* Your task
I'd like the number of lines in the material below that include the word "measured", written with no other text.

* Dataset content
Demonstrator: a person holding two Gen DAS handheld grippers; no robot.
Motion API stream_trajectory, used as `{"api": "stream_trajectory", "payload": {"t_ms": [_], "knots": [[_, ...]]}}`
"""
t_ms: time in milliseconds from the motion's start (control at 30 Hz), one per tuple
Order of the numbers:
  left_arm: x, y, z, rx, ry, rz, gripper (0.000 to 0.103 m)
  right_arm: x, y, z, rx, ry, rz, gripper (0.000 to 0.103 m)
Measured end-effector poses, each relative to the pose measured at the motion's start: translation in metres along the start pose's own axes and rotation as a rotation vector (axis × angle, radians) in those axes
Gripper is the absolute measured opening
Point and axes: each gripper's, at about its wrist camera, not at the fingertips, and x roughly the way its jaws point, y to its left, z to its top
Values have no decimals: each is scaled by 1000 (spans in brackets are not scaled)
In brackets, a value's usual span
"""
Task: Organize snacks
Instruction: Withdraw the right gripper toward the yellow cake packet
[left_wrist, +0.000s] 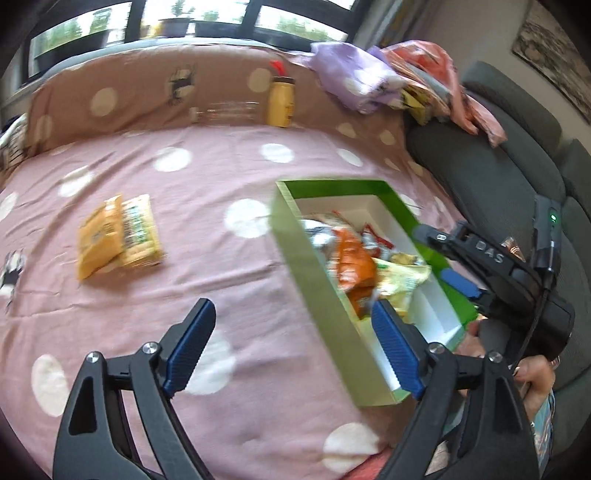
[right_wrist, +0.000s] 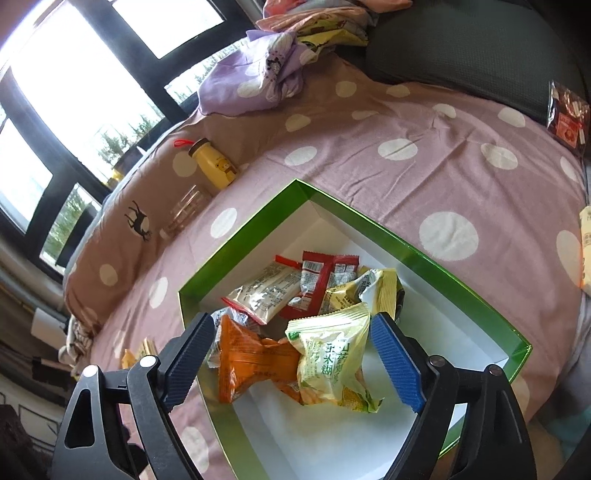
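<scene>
A green box with a white inside lies on the pink dotted sheet; it also shows in the right wrist view. It holds several snack packets: an orange one, a yellow-green one and red ones. Two yellow packets lie on the sheet to the left of the box. My left gripper is open and empty above the sheet beside the box's near wall. My right gripper is open and empty above the packets in the box; it also shows in the left wrist view.
A yellow bottle and a clear jar lie at the far edge of the bed. Purple and orange cloths are piled at the back right. A grey sofa borders the right. A dark red snack pack lies at the far right.
</scene>
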Motion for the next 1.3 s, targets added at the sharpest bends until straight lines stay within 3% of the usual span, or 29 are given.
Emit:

* Reply
2